Afterparty(74)
Mr. Saad does not look convinced, but before he can throw himself in front of the Volvo, Dylan jumps back in and I’m rolling down the driveway toward the open gate.
And I’m pretty sure, I’m almost certain, that Dylan wants to be here with me, too. Which, except for the fact that he makes me pull over before we get back down to Sunset so he can throw up in the gutter, could be somewhat romantic.
Maybe.
CHAPTER FIFTY-ONE
DYLAN GETS BACK IN THE car, smelling disgusting, and we roll down Sunset, not talking to each other. Dylan hangs on to the door handle and stares into the street, as if fascinated by oncoming headlights. Then he closes his eyes.
A stunning reconciliation with a guy who first throws up and then falls asleep, or worse, simulates sleep, seems less than imminent.
In a maybe slightly louder-than-normal voice, I say, “Are you asleep?”
Dylan makes a show of stretching, which is difficult for a tall person in my car. He pushes against the roof. He says, “I’m up now.” He does not sound very happy about this.
I say, “Could we please talk?”
“Isn’t that what you said the last time you were trying to bullshit me? No.”
He closes his eyes again.
I slightly poke him.
“Emma,” he says. “Please. I feel like shit.”
“Can’t you cut me five minutes of slack?”
“No.”
All I had wanted in life was to be alone in the car with him and for him to go, Hey, that was pretty bad but now I’m past it, hug, hug, hug, and basically acknowledge my existence. But whatever there was before is clearly gone. All that longing followed by what felt like the opening chapter of endless bliss and then, welcome to this.
The car might be jerking a little, or possibly a lot, and Dylan puts his hand on the steering wheel and he barks, “Let me out!”
We are sitting in front of a lit-up house on Alpine.
“I get that you’re just in my car to get home.
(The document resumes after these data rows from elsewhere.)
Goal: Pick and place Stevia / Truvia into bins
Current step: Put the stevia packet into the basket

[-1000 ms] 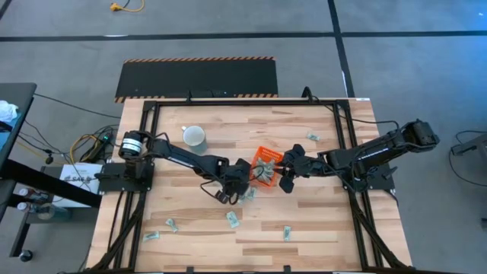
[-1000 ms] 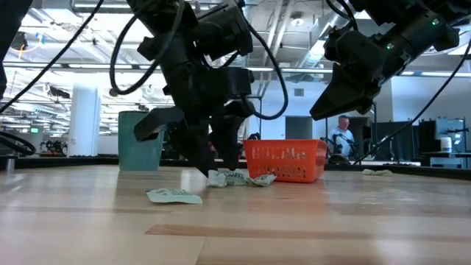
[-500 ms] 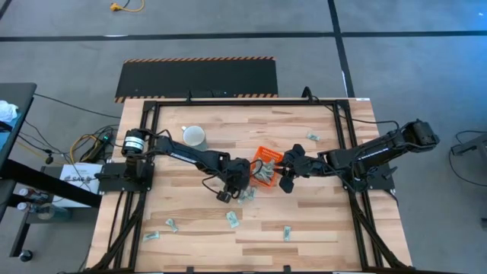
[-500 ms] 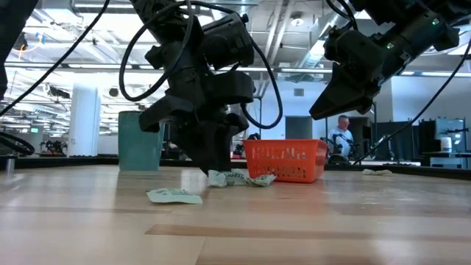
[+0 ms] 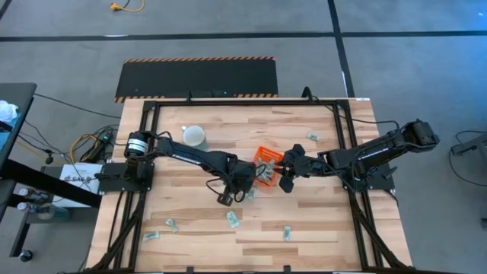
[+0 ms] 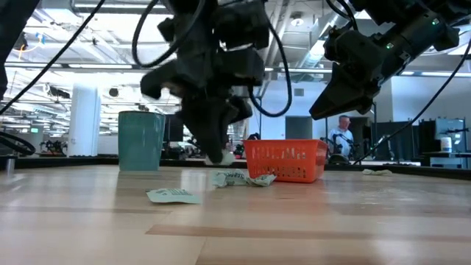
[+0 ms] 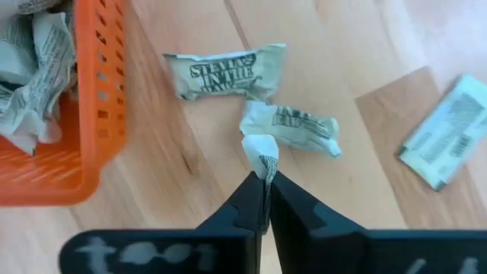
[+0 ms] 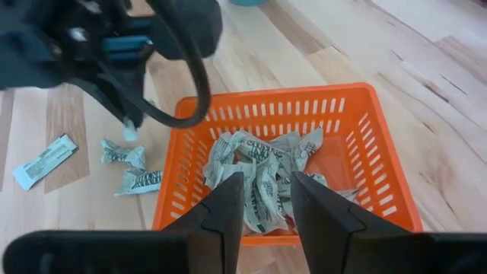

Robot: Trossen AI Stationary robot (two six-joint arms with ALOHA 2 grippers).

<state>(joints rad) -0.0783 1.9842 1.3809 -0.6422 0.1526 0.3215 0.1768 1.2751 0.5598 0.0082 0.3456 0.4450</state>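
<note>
Several crumpled pale Stevia sachets lie in the orange bin point(image 5: 266, 164) at the table's middle. My left gripper point(image 7: 264, 199) hangs just off the bin's near-left corner, shut on one sachet point(image 7: 261, 152) and raised above the table. Two more sachets point(image 7: 225, 71) point(image 7: 293, 125) lie flat on the wood under it, beside the bin's wall point(image 7: 95, 91). My right gripper point(image 8: 266, 204) hovers open over the bin point(image 8: 281, 114), with nothing between its fingers. My left gripper pinches one end of the small crumpled sachet point(image 7: 263, 169) between its two fingertips. The fingers come from above, pointing down. The rest of the sachet sticks out below the tips, and it hangs clear of the table point(image 6: 221, 156).
A pale blue mug point(image 5: 195, 137) stands at the far left of the bin. Loose sachets lie toward the table's near edge point(image 5: 232, 219) point(image 5: 287, 232) point(image 5: 171, 224) and one at the far right point(image 5: 312, 137). A person shows in the room behind point(image 6: 340, 132).
My left gripper has shut on a sachet lying beside the bin and has gone up with it, so that the sachet is now lifted clear of the table. The two neighbouring sachets have stayed on the wood.
</note>
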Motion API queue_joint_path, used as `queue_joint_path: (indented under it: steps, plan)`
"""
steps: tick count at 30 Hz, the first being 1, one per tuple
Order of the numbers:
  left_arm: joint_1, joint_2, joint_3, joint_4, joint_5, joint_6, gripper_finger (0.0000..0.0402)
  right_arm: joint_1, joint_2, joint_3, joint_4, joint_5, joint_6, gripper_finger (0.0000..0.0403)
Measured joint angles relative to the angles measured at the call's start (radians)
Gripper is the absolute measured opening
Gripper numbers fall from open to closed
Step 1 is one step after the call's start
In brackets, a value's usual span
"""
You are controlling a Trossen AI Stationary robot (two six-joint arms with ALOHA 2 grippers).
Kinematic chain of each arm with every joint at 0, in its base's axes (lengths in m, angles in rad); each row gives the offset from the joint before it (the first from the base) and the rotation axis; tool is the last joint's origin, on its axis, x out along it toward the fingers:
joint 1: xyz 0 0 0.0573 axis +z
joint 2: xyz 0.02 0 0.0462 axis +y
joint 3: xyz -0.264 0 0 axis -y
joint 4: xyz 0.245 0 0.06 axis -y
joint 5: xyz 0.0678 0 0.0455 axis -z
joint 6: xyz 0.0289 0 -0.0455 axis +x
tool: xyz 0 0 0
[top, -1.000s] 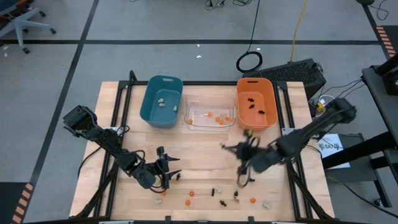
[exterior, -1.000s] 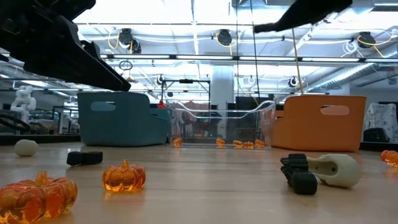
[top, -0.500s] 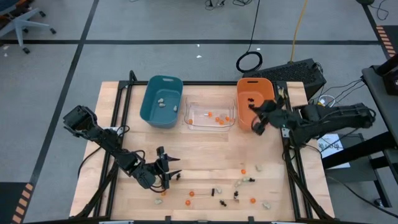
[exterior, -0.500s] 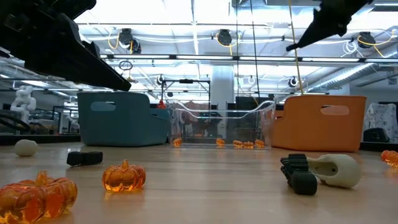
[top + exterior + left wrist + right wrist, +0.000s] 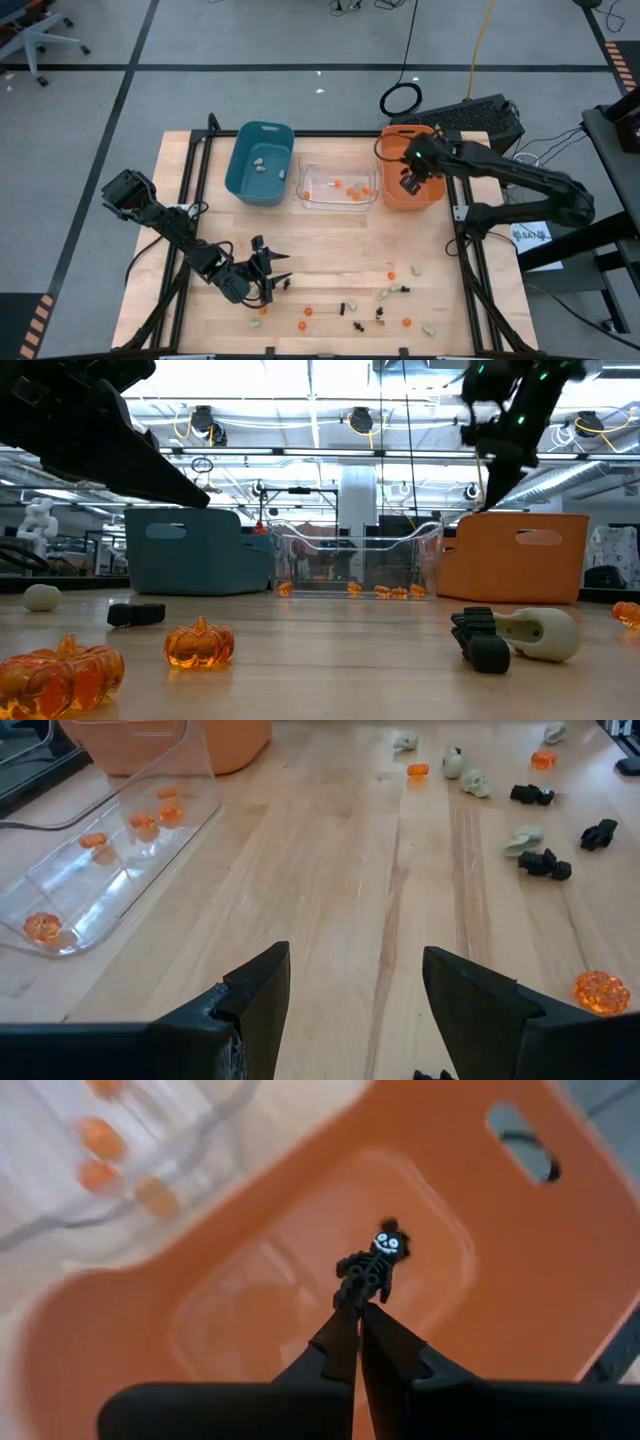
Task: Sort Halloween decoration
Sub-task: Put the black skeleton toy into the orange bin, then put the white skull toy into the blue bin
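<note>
Orange bin point(image 5: 398, 190) sits under the closed right pincer point(image 5: 358, 1318), which pinches what looks like a black skeleton trinket point(image 5: 370, 1272).

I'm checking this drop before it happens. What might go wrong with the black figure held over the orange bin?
The right gripper pinches the black skeleton figure only by its lower tip, so it may slip or swing free early. It hangs above the orange bin, close to the clear bin, so a skewed release might bounce it out or into the wrong bin.
</note>
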Motion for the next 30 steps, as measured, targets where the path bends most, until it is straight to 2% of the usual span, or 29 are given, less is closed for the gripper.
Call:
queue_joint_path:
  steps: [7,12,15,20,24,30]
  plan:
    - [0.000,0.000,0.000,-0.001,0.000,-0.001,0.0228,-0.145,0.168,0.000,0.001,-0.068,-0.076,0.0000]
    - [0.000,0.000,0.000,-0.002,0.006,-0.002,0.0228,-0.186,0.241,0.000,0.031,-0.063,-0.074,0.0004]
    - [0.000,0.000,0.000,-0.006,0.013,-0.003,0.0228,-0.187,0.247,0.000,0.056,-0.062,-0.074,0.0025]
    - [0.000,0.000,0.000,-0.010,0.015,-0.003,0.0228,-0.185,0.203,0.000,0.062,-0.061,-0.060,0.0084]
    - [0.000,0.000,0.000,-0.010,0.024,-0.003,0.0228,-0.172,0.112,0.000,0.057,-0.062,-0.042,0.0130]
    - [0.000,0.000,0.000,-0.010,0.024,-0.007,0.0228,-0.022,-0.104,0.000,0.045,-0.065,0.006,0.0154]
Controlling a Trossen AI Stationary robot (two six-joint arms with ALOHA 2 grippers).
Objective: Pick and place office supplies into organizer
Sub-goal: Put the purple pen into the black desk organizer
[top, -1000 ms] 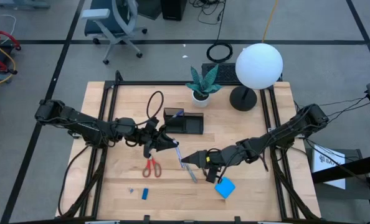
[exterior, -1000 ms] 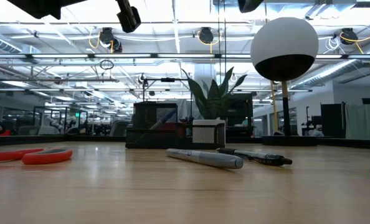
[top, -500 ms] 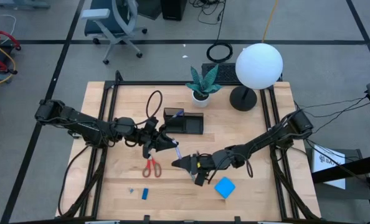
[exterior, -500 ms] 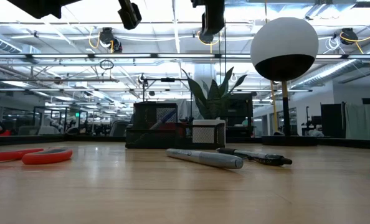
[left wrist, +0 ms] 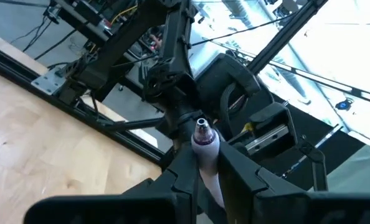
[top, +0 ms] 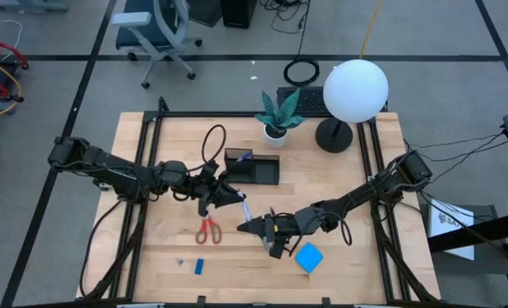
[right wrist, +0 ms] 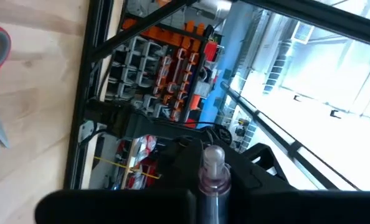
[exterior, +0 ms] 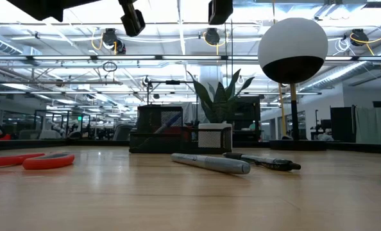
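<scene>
Above the wooden table [top: 339,180], mid-air: left gripper [top: 228,196] clamped on a slim pale pen [left wrist: 205,149], just in front of the black compartmented organizer tray [top: 254,168]. Right gripper [top: 247,228] clenched on a second slim pen [right wrist: 212,172], beside the red-handled scissors [top: 208,229]. Two pens [exterior: 211,163] lie on the table.

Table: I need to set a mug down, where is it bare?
Bare wood between organizer and lamp base, and the corner left of the cable loop. Crowded mid-front: scissors, pens, blue pad, left gripper, right gripper.
</scene>
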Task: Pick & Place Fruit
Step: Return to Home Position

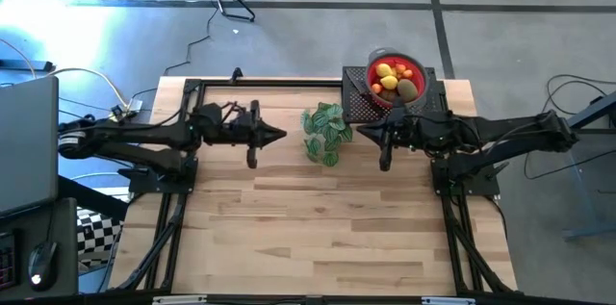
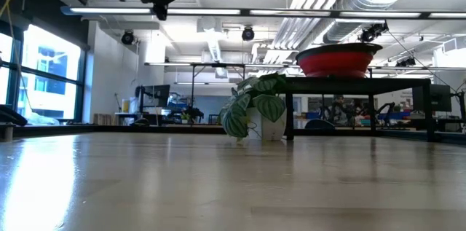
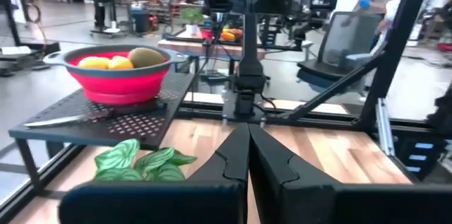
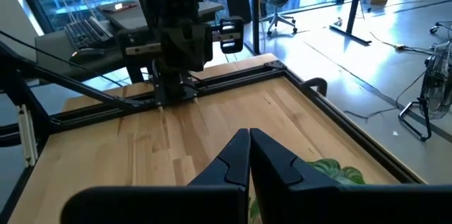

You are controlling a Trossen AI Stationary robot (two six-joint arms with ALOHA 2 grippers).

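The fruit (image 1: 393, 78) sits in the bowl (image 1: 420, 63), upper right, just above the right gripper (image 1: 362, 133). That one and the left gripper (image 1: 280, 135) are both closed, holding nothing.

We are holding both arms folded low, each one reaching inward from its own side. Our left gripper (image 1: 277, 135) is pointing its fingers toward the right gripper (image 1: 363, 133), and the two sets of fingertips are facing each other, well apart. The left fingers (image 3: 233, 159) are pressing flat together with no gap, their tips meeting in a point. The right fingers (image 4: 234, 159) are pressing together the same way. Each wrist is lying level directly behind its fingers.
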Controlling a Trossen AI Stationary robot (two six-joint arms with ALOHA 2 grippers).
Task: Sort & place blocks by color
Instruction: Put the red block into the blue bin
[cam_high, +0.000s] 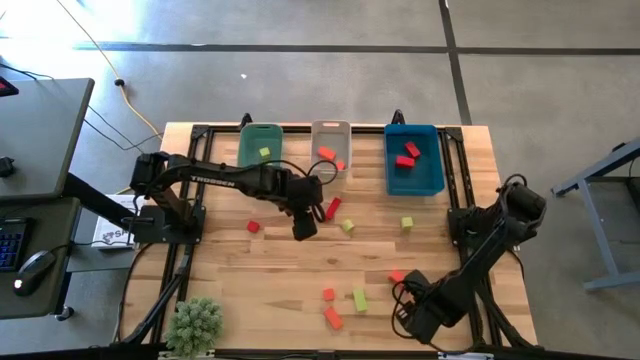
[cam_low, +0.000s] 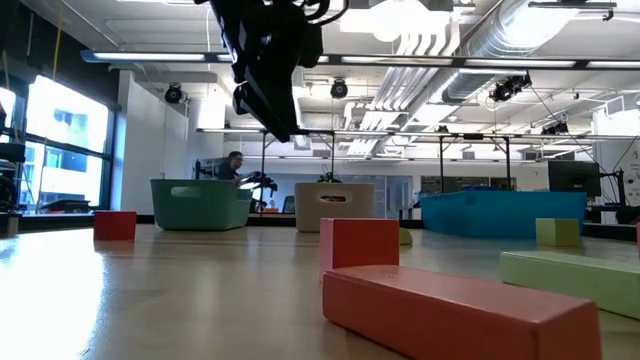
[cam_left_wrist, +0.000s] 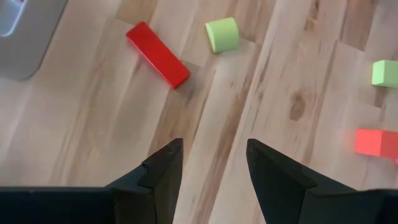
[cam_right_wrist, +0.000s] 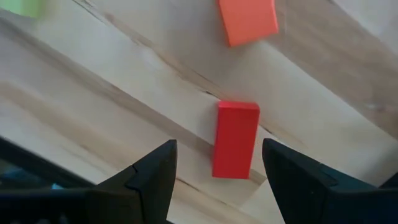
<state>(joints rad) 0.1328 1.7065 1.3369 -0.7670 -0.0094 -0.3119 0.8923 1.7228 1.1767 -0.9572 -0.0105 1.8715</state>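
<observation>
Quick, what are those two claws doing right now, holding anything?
Left gripper: jaws open, holding nothing, above the table.
Right gripper: jaws open, holding nothing, over a red bar.

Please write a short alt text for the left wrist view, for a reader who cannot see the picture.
The left gripper, its two dark fingers open and empty, hovers over the bare wooden table. Ahead of it lie a red bar and a yellow-green block, with another yellow-green block and an orange-red block off to the side.

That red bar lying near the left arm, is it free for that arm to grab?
Probably yes. The left gripper hangs above bare wood with jaws open, and the red bar lies just ahead with nothing between; only a yellow-green block sits beside it.
</observation>
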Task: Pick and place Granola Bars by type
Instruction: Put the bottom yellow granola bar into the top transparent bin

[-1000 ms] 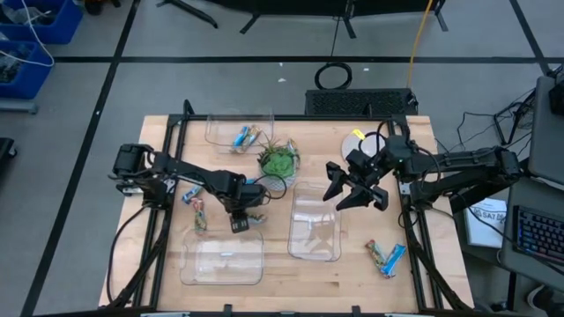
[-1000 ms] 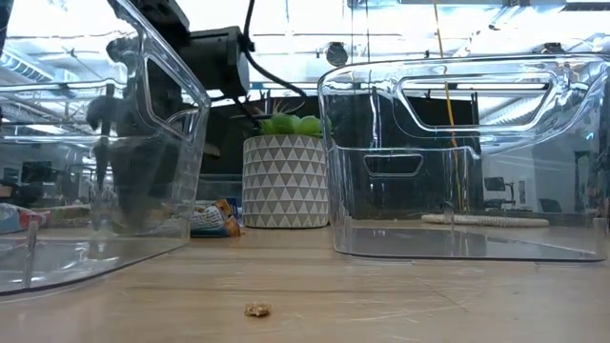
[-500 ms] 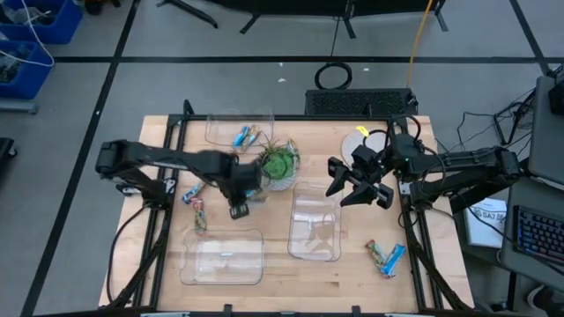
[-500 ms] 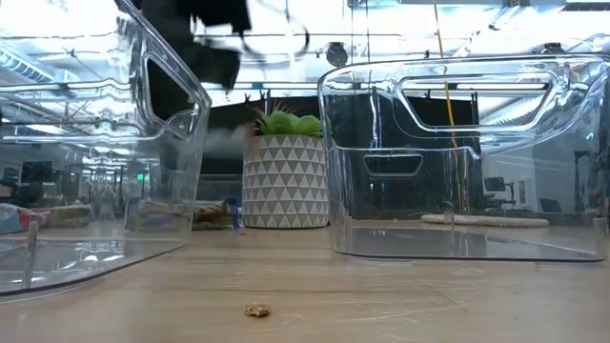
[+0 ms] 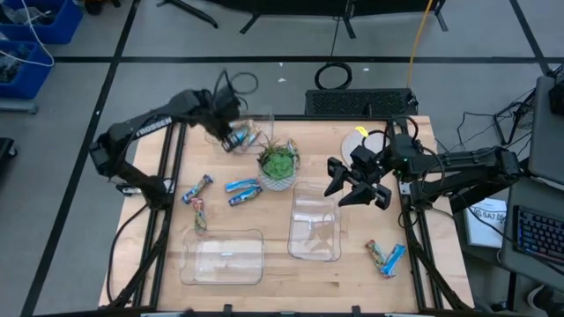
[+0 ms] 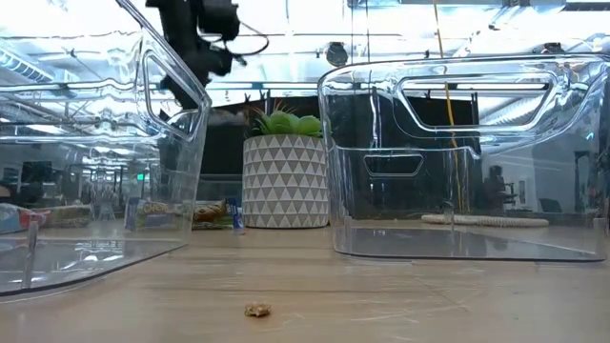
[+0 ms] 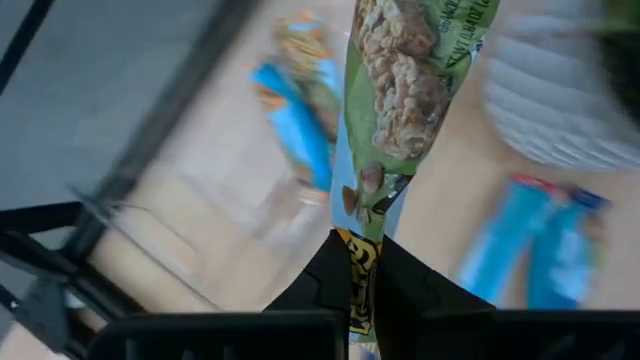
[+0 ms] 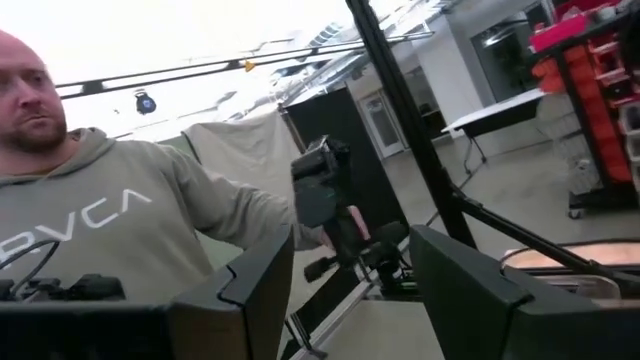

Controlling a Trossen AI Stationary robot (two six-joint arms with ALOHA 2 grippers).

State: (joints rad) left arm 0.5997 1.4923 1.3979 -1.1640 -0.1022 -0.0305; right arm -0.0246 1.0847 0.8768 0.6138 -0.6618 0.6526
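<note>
The left pincer (image 5: pixel 231 134) is seen in the upper left of the high view, over the clear plastic bin (image 5: pixel 264 117) at the far edge of the light wooden bench (image 5: pixel 352 273); in the left wrist view its dark fingers (image 7: pixel 330 275) are pressed onto the end of a green-and-tan wrapped granola bar (image 7: pixel 410 90), which is pinched between them and hangs above the bin; a blue wrapped bar (image 7: pixel 298 140) and a multicoloured one are seen blurred below it.

In the high view two bars (image 5: pixel 247 136) are seen inside that far bin; two bright blue wrapped bars (image 5: pixel 242 191) lie on the bench just left of the potted green plant in a white patterned pot (image 5: pixel 278 164); another blue bar (image 5: pixel 196 187) and a multicoloured bar (image 5: pixel 199 214) lie farther left, near the bench edge; a multicoloured bar and a blue bar (image 5: pixel 386 257) lie together at the lower right.

A clear rectangular bin (image 5: pixel 222 258) at the lower left and a second clear bin (image 5: pixel 315 222) at the centre are seen without bars in them.

The right pincer (image 5: pixel 352 187) is held above the bench at the centre right, beside the central bin; its fingers (image 8: pixel 455 290) are spread apart with nothing between them. A person in a grey hooded top (image 8: pixel 110 230) is seen beyond it in the right wrist view.
</note>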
Go ahead.”
Quietly, Dylan says, “Why are you being like this?”
“Maybe because you dumped me on Valentine’s Day, which was totally justified, I get it, but now you won’t even speak to me and you look right through me and I hate going to school.” This is punctuated by me splattering tears all over like a showerhead that somebody went after with a hammer.
“Aren’t you leaving out the part where you lied to me and made a fool of me?”
“Is it impossible for you to believe I might be sorry?”
“And made it very clear you’d rather be with Aiden?”
“What are you talking about?”
“I know you went over to Sib’s to hook up with him, okay?”
What?
“Who told you that?” I am pretty much screaming. “That’s not what happened!”
“I don’t want to hear this,” Dylan says. “I don’t want to listen to you trying to get out of it.”
“How do you get from I’m sorry to I’m trying to get out of it? Do you just stay mad at people permanently?”
“At least I don’t lie about myself&?!” he shouts back. “Unlike you. I stayed away from you for how long out of respect for a nonexistent French guy? What an idiot! And then, February thirteenth, you decide it’s a good day to cheat with my brother? Hey, be my Valentine.”
“I did not cheat with him!”
“Why should I believe anything you say?”
“Dylan! I kissed some random guy at the beach club, and then six months later Siobhan all but orders me to come over or she might jump out the window, and there’s the guy in the Jacuzzi with her. And all right, I got in out of cowardice. The things she was threatening to tell you if I didn’t: all true. You can call me nine kinds of bad person for that. But I didn’t want Aiden, hook up with Aiden, cheat with Aiden, or anything with Aiden other than push him away when he came at me, all right?”
Dylan pauses. “Oh Jesus, Seed.”
I dig around in my bag for a box of Tic Tacs and I give him a whole handful.
I say, “Well, are you ever going to stop it?”
He shakes his head. I can’t decipher if this is Dylan saying no or Dylan being rueful. “Maybe I’ll send you a one-word text message fifty-two times,” he says.
“I’m sorry!”
In a flatlined voice, Dylan says, “That fixes everything.”
I turn the key in the ignition.
“Nothing ever fixes anything, does it? Everything just gets hopelessly broken, and then we’re all permanently stuck with it.”
He says, “That’s your philosophy of life?”
“Like it’s not yours, too? Show me some evidence to the contrary. It seems remarkably accurate.”
This is when he brushes back the hair at my temple and he kisses the side of my forehead.
And when we get there, when my car has made its loud approach to his house, crunching toward the guesthouse on the part of the gravel that’s probably supposed to be a walkway, when he opens his eyes and his hand is covering my hand, when he walks around and opens my car door and takes my hand again, I rest my head against him for a minute.
Then I follow him inside.
? ? ?
A light from the bed of white roses outside the bedroom window is the only illumination in the room.